On Thursday, the UK government gave the go-ahead for a third runway at Heathrow, sparking fury amongst environmental pressure groups. Celebrities Emma Thomson and Alistair McGowan are amongst a group of people who have bought a one acre field on the edge of the village of Sipson, the area of the new runway, intending to sell off thousands of small parcels of the land to others who are similarly opposed to the scheme. It’s a clever ploy, but I imagine that compulsory purchase orders will soon sort out the problem for the government.
Emma Thomson was on Thursday’s lunch time news talking about this issue and, to use her word, is ‘incandescent’ with rage that the public are being treated like idiots. As she says, while we are being urged to go green by turning off appliances, walking instead of using the car for short journeys and recycling everything under the sun, our government gives the go-ahead for a scheme which, when fully operational, will make Heathrow the biggest single source of CO2 emissions in the UK.
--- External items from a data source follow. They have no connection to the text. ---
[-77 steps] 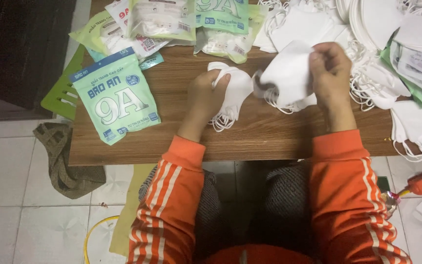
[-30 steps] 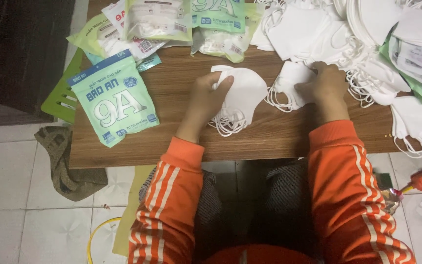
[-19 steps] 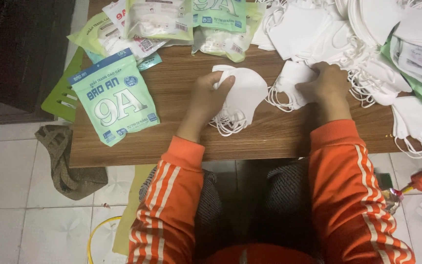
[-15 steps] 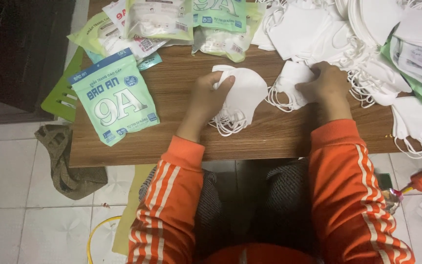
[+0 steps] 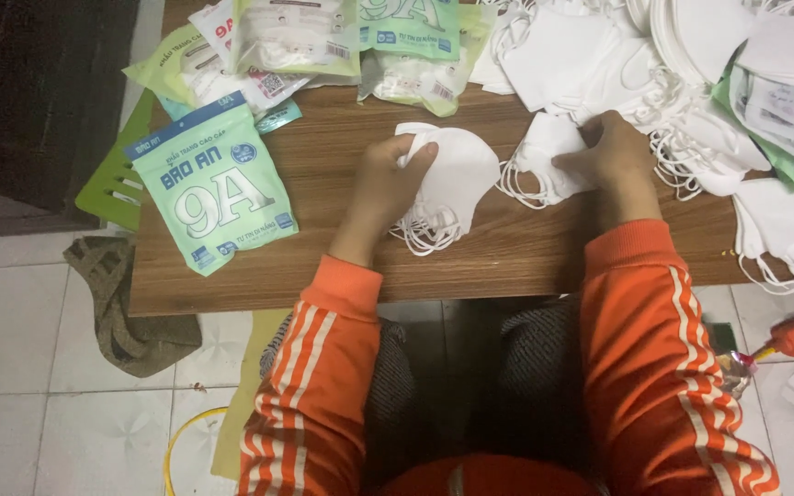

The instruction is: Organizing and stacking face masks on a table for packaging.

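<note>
My left hand (image 5: 395, 179) grips a small stack of white face masks (image 5: 457, 174), their ear loops dangling onto the brown wooden table (image 5: 323, 248). Over to the right, my right hand (image 5: 610, 152) is closed on another white mask (image 5: 544, 156) that lies at the edge of a big heap of white masks (image 5: 599, 55). Both arms wear orange sleeves with white stripes.
A light green mask pouch (image 5: 211, 195) lies flat at the table's left. Several more pouches (image 5: 323, 41), some filled, are piled at the back. More masks (image 5: 788, 220) and papers (image 5: 788, 106) crowd the right edge. A rag (image 5: 126, 308) lies on the tiled floor at left.
My right hand has lowered from holding a mask up in the air to the table, and now grips a mask at the edge of the heap. The left hand's stack barely moved.
</note>
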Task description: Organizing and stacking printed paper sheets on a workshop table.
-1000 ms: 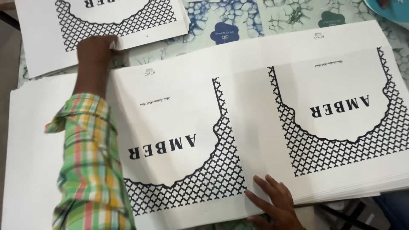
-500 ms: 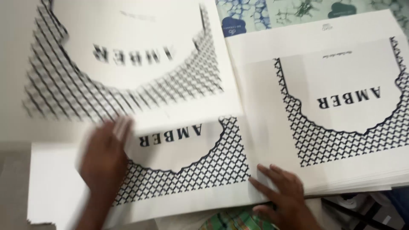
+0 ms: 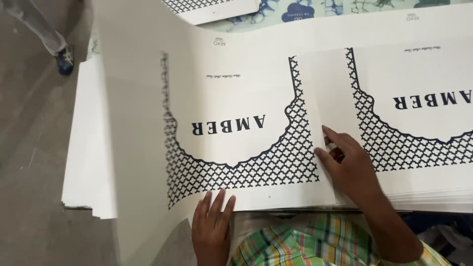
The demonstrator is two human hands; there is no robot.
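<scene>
Under the head camera, one view only: a large printed sheet [image 3: 236,123], white with a dark lattice border and a scalloped blank centre, lies curled over a stack of white sheets [image 3: 86,148]. Its left part lifts and bends toward the camera; its right edge lies flat.

Left hand [image 3: 212,226]: at the sheet's near bottom edge, fingers spread and extended, palm down, pressing on the white margin just below the lattice. Open and flat; no pinch visible.

Right hand [image 3: 350,167]: at the sheet's right edge, between it and a second printed sheet [image 3: 419,108] of the same pattern. Fingers loosely curled, tips touching the edge; whether they grip the paper or only rest on it, cannot tell.

Sheet therefore spans from left hand at bottom centre to right hand at the right edge.

Checked sleeve [image 3: 305,241] shows below. Grey floor [image 3: 29,148] at left.
</scene>
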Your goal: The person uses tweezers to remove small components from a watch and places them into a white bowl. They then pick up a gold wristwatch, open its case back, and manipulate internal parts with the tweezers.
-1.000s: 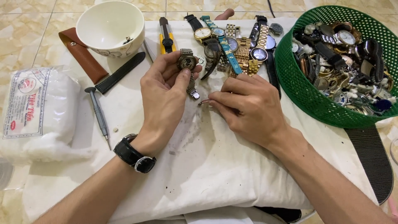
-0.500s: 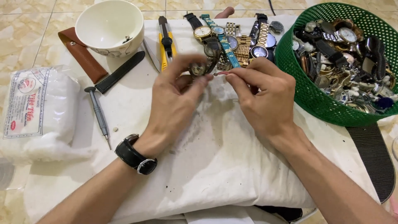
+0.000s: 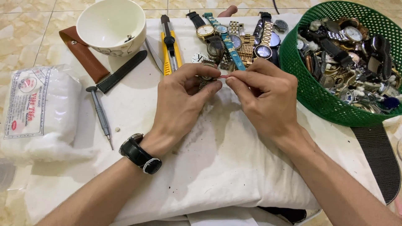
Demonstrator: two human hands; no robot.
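Observation:
My left hand (image 3: 182, 104) grips a small metal wristwatch (image 3: 205, 79) between thumb and fingers above a white cloth (image 3: 209, 167). A black watch is strapped round that wrist. My right hand (image 3: 268, 100) pinches a thin pink stick (image 3: 222, 77) whose tip touches the watch. Both hands meet just in front of a row of watches (image 3: 234, 42) laid out on the cloth. Most of the held watch is hidden by my fingers.
A green mesh basket (image 3: 301, 88) full of watches stands at the right. A white bowl (image 3: 111, 25), a yellow utility knife (image 3: 169, 44), a brown leather pouch (image 3: 83, 54), a black strap (image 3: 121, 71), a small screwdriver (image 3: 100, 115) and a bag of cotton (image 3: 37, 109) lie at the left.
Both hands have moved together and away from me, toward the row of watches. The watch, held up in view earlier, is now mostly covered by my left fingers.

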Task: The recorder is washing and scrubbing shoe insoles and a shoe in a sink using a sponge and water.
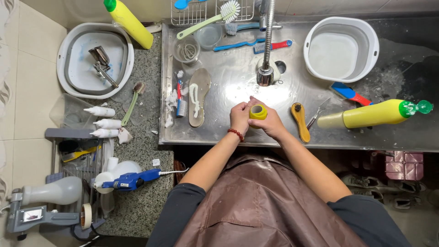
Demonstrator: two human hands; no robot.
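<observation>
Head view: both hands meet over the wet steel bench [228,87], below the faucet [265,68]. A small yellow roll of tape [258,112] sits between them, clasped by the left hand [239,118] and right hand [270,121], each grip closed on its sides.

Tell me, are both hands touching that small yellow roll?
Touching. The head view shows the left hand and right hand wrapped around the yellow roll.
</observation>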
She has a point, of course, although I’m not surprised by the hypocrisy shown. Governments in recent years have undergone a sudden evangelical awakening to environmental issues, jumping on the green bandwagon that now hurtles along at breakneck speed, sweeping up all but a few in its wake. It’s a terrific vote winner, in fact you daren’t be anything but ‘committed’ to green issues if you expect to be in government come the next round of elections. If I sound cynical as to their real motivation it’s because I am, and for good reason. When you really pay attention to what is going on under our very noses you realise that things are not quite as they should be. Those whom we entrust with our future certainly appear to be, at best, a bunch of idiots.
At the end of 2007, a UN summit was held to discuss ways of curbing climate change. It was held in Bali – a destination that would have required every one of the fifteen thousand delegates attending to fly hundreds, and in the majority of cases, thousands of miles to get to. If, for some magical reason, the task of organising this had been given to me, I might well have opted for a destination like Geneva, which many of those attending could have reached by environmentally friendlier train. I, however, would have overlooked an important fact – that Geneva, whilst being a very nice city, cannot compare to the heat, colour and sheer glamour of a south sea island.
Then there was the meeting of world leaders held last Summer to discuss the global food crisis – the ‘silent tsunami’ that has plunged an extra 100 million people into abject hunger and poverty. The meeting was held in Japan, over an 18 course gastronomic banquet, accompanied by champagne and wines flown in from Europe and the US (there go those unnecessary plane journeys again). I want to laugh at the irony of all this, but really it’s just not funny at all.
At home here in the UK we have been beaten over the head and fined until we comply by collecting, sorting and rinsing our recyclable waste. What has happened to it? It languishes in great piles in enormous warehouses. Reasons for this range from a lack of skilled staff to an inability to find companies to take it. (I suppose that now there is a glut of the stuff prices have fallen). Over half of it may end up in landfill, just as it used to, and our failure to meet targets means that Britain now faces EU fines of £180 million per year. If we were really serious about environmental matters, we’d get our act together, train or import staff from other European countries that are meeting targets and pay what it costs to recycle, because that price would ultimately be small in comparison to the cost to the planet.
You may think I’m overly cynical. I’d say I’m a realist.